Records from a data source
--------------------

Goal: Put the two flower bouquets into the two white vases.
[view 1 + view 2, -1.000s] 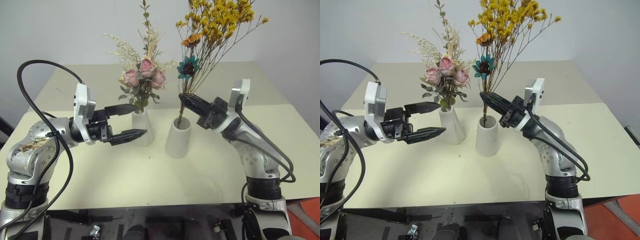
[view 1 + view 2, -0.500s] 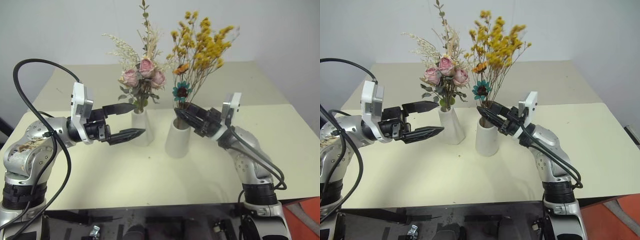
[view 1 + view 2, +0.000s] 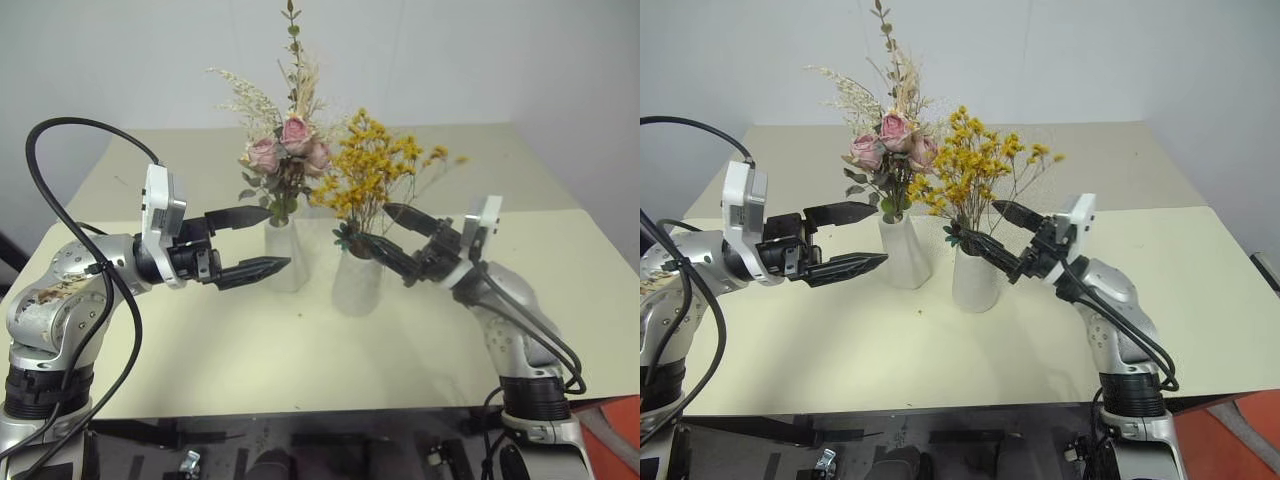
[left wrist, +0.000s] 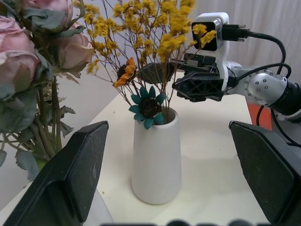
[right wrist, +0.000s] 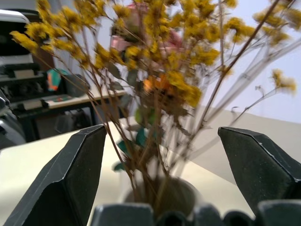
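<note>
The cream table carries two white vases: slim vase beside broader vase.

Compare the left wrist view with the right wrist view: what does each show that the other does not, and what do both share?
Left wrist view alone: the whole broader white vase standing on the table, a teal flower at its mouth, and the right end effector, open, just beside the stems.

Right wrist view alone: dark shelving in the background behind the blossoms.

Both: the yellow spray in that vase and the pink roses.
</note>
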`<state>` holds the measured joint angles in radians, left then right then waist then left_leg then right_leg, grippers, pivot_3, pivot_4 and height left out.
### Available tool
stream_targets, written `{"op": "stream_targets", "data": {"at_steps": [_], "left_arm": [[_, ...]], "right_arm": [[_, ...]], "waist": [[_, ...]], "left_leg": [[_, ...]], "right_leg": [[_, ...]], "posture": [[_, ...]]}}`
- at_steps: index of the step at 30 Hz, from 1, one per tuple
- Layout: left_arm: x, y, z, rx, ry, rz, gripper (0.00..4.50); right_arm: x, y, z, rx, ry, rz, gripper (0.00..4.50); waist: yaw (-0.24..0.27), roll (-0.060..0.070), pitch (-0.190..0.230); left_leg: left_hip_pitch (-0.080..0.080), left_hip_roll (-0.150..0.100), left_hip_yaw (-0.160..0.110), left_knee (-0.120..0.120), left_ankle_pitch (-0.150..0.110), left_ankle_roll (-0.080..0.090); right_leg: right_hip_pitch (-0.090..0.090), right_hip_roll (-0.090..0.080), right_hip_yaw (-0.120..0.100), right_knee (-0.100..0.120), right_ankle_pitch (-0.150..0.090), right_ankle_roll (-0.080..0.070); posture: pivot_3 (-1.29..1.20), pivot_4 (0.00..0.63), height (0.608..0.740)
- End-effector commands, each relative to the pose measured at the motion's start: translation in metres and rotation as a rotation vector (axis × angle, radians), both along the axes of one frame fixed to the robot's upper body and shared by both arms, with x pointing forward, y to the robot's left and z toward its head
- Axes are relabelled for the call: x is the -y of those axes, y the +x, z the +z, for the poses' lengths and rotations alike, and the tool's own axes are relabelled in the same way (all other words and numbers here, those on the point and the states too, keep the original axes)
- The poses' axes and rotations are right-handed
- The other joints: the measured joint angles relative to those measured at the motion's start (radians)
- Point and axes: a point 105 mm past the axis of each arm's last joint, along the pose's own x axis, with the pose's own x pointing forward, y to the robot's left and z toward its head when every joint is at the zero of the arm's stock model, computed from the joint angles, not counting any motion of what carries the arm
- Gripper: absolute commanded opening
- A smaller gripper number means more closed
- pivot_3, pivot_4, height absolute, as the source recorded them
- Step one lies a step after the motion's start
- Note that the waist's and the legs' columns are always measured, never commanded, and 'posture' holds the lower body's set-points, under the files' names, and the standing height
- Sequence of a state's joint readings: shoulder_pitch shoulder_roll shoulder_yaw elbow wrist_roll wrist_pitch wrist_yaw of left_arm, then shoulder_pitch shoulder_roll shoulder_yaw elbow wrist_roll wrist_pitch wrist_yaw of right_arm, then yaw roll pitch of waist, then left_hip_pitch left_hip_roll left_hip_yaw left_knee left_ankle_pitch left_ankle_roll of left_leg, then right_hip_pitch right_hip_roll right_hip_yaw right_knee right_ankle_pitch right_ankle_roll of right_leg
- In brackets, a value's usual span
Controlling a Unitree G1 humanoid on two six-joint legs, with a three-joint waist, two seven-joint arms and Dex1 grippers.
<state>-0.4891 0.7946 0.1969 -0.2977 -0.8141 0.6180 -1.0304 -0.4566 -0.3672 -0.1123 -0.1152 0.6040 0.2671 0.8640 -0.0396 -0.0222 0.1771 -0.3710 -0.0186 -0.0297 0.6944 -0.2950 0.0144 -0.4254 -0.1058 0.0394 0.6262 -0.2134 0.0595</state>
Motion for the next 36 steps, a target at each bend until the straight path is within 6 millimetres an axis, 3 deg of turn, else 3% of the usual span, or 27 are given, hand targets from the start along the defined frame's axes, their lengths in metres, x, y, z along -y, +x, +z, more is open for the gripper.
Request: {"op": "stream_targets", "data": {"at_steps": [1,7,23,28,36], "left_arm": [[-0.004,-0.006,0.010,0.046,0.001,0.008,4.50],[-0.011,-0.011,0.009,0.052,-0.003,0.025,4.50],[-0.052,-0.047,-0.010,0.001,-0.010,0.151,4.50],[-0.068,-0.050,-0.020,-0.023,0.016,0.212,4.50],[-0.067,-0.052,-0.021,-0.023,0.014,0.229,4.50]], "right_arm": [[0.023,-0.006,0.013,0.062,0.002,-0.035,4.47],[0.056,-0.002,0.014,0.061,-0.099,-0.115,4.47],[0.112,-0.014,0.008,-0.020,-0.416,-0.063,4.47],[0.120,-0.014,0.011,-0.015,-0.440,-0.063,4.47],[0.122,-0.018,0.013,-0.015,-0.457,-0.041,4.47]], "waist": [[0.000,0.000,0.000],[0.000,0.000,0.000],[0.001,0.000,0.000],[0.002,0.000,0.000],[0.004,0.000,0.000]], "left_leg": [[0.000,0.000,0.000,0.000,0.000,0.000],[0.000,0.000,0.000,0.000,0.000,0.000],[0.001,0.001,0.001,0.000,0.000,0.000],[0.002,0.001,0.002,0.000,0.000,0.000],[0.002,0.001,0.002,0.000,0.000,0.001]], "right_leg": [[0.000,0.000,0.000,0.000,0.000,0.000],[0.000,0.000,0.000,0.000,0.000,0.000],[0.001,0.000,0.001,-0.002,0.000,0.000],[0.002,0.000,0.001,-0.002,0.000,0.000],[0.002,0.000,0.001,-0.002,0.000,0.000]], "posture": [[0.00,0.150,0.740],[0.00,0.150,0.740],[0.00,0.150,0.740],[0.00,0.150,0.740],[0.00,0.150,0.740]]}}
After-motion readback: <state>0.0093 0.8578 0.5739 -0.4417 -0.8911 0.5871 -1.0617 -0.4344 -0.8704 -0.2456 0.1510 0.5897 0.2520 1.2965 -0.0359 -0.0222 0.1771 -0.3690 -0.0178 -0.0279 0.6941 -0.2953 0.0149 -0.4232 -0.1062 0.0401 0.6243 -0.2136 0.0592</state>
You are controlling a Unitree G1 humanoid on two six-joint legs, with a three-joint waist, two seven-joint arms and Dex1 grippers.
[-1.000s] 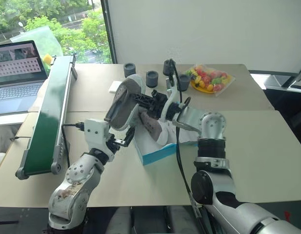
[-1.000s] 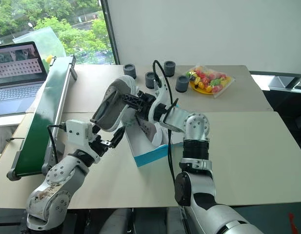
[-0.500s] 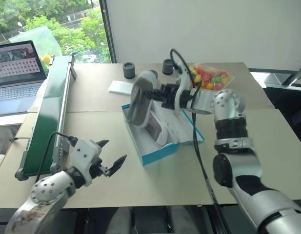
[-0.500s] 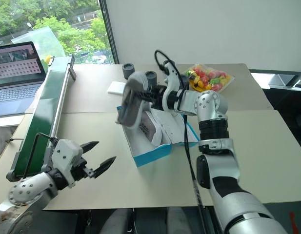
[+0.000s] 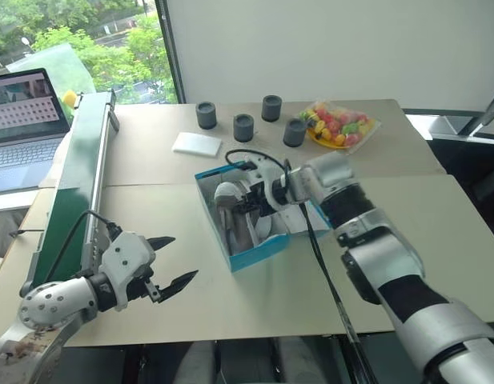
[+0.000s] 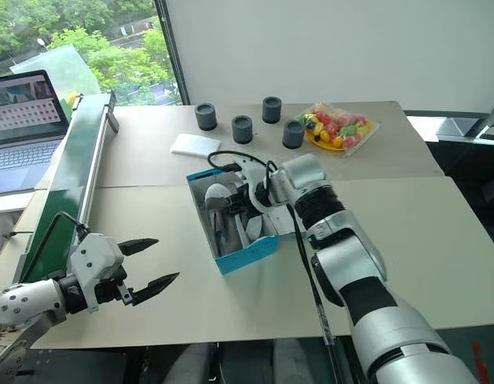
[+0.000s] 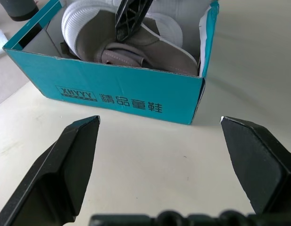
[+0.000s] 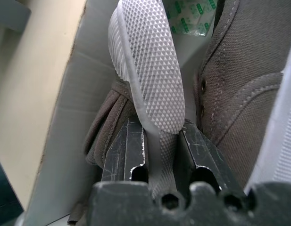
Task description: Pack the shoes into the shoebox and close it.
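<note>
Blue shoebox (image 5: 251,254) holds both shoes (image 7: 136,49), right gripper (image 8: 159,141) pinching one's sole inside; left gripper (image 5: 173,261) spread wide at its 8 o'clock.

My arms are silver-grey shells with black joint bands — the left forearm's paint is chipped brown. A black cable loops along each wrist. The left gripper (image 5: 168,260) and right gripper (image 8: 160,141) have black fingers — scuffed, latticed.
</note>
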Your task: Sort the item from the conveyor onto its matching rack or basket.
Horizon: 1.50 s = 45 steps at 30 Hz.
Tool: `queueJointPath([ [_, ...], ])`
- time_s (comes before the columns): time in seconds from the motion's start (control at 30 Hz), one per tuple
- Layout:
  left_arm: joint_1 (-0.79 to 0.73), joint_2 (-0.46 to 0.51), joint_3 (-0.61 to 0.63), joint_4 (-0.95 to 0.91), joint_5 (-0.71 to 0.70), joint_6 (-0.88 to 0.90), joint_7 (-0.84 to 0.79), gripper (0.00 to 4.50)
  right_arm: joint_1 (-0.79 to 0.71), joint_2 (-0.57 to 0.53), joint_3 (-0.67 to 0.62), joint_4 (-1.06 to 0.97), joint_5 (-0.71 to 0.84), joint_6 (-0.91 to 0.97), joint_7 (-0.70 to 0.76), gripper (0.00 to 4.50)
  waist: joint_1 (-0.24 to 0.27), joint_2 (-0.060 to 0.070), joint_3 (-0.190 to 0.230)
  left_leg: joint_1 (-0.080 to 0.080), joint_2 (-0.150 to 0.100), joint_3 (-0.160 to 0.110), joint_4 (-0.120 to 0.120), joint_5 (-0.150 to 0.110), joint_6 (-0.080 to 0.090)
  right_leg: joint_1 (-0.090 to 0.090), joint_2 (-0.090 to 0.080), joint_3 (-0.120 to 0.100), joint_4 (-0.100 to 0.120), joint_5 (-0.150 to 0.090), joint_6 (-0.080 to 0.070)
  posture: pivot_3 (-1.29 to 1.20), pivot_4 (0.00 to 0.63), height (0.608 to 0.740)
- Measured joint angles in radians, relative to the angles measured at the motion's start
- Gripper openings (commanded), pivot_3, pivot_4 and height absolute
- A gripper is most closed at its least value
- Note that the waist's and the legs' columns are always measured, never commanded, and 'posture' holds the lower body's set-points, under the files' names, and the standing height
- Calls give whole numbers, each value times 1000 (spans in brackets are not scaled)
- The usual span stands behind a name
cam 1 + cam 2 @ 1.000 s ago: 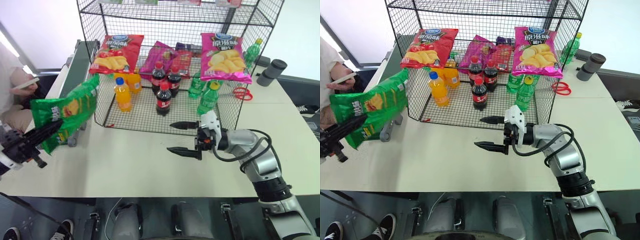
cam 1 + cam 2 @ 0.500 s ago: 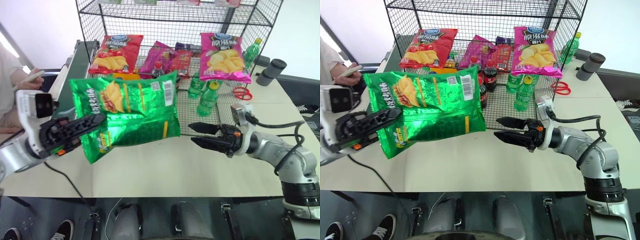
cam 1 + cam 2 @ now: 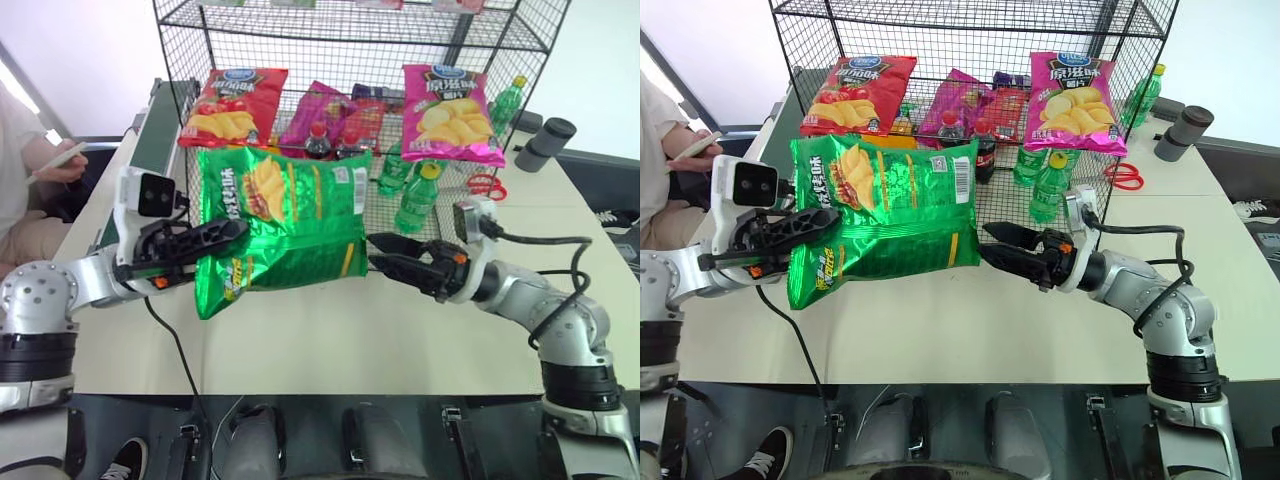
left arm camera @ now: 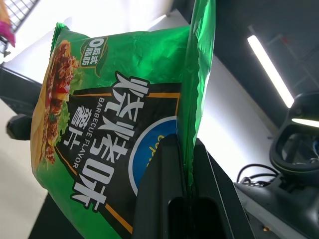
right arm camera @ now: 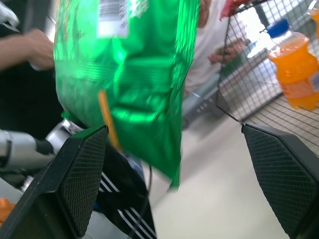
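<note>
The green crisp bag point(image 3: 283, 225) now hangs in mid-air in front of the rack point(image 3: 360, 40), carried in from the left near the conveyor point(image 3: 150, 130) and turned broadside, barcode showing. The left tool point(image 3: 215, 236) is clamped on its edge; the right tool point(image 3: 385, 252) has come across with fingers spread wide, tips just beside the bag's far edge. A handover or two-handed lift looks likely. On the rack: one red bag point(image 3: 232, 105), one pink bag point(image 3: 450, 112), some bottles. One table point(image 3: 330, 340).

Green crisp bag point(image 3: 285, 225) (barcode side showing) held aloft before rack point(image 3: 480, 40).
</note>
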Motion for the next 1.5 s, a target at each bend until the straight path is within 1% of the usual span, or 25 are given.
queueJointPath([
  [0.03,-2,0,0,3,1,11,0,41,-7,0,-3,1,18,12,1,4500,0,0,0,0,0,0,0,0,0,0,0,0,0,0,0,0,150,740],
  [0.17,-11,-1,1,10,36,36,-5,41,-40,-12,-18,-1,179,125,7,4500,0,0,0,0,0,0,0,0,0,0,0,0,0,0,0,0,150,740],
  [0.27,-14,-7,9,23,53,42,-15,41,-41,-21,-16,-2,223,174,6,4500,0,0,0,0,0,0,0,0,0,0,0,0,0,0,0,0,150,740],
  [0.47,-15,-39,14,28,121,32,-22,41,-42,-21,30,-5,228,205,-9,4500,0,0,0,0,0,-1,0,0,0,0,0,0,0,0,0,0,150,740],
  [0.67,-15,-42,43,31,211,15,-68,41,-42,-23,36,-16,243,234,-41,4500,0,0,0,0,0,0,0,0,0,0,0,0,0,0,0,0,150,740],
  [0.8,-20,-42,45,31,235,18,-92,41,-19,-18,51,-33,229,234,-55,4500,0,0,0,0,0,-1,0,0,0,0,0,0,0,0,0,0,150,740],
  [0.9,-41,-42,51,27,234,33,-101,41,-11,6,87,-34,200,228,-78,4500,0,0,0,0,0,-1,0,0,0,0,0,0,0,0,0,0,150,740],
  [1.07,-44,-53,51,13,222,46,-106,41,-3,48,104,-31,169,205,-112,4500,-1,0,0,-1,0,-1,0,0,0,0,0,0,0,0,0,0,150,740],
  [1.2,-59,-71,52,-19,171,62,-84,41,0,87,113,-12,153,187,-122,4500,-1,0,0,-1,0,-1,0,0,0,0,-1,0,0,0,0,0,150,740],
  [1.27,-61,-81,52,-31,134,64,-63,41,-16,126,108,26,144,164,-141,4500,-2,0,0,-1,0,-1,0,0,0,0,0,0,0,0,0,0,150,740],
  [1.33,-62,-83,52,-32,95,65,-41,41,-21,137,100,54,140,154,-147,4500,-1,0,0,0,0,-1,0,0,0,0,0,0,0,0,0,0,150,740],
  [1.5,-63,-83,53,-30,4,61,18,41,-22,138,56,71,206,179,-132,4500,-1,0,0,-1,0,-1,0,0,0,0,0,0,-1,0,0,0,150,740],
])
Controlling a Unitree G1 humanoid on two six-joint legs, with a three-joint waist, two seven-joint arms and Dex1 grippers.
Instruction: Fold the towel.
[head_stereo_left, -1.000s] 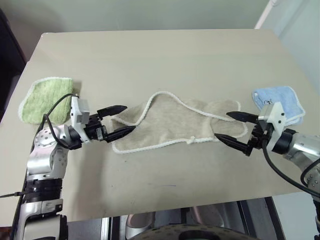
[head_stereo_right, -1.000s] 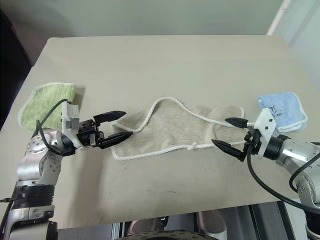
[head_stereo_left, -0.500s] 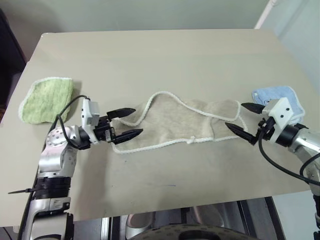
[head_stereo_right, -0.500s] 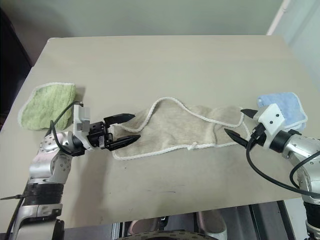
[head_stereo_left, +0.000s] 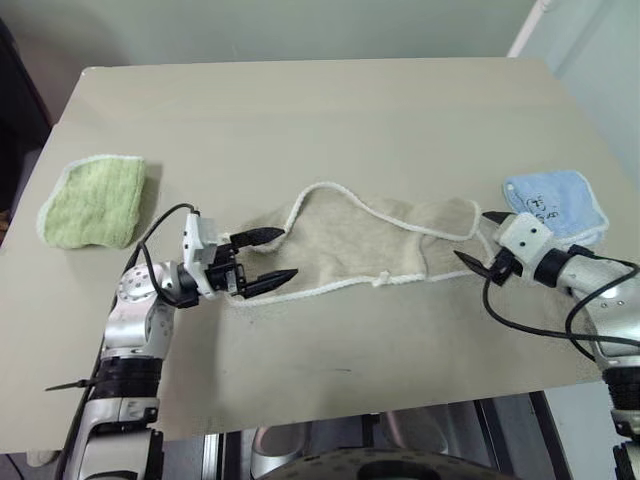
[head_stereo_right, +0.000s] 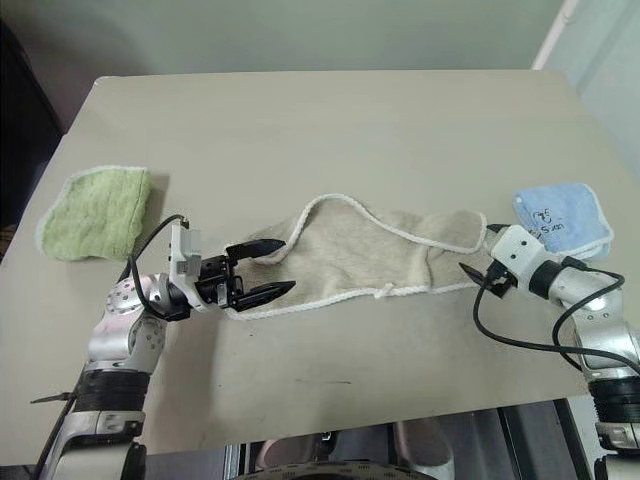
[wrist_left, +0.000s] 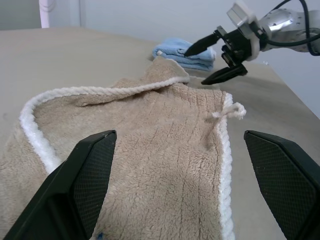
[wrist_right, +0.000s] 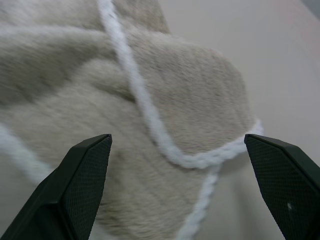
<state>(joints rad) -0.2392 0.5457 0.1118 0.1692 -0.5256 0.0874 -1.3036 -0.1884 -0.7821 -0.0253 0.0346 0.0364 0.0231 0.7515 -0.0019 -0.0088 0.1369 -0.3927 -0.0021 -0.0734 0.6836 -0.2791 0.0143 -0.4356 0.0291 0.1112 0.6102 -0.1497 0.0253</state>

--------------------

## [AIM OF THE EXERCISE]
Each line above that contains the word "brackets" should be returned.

## [ANSWER AREA]
- In brackets, a value's usual span
- Calls give whole numbers, each value times 1000 (spans in brackets are not scaled)

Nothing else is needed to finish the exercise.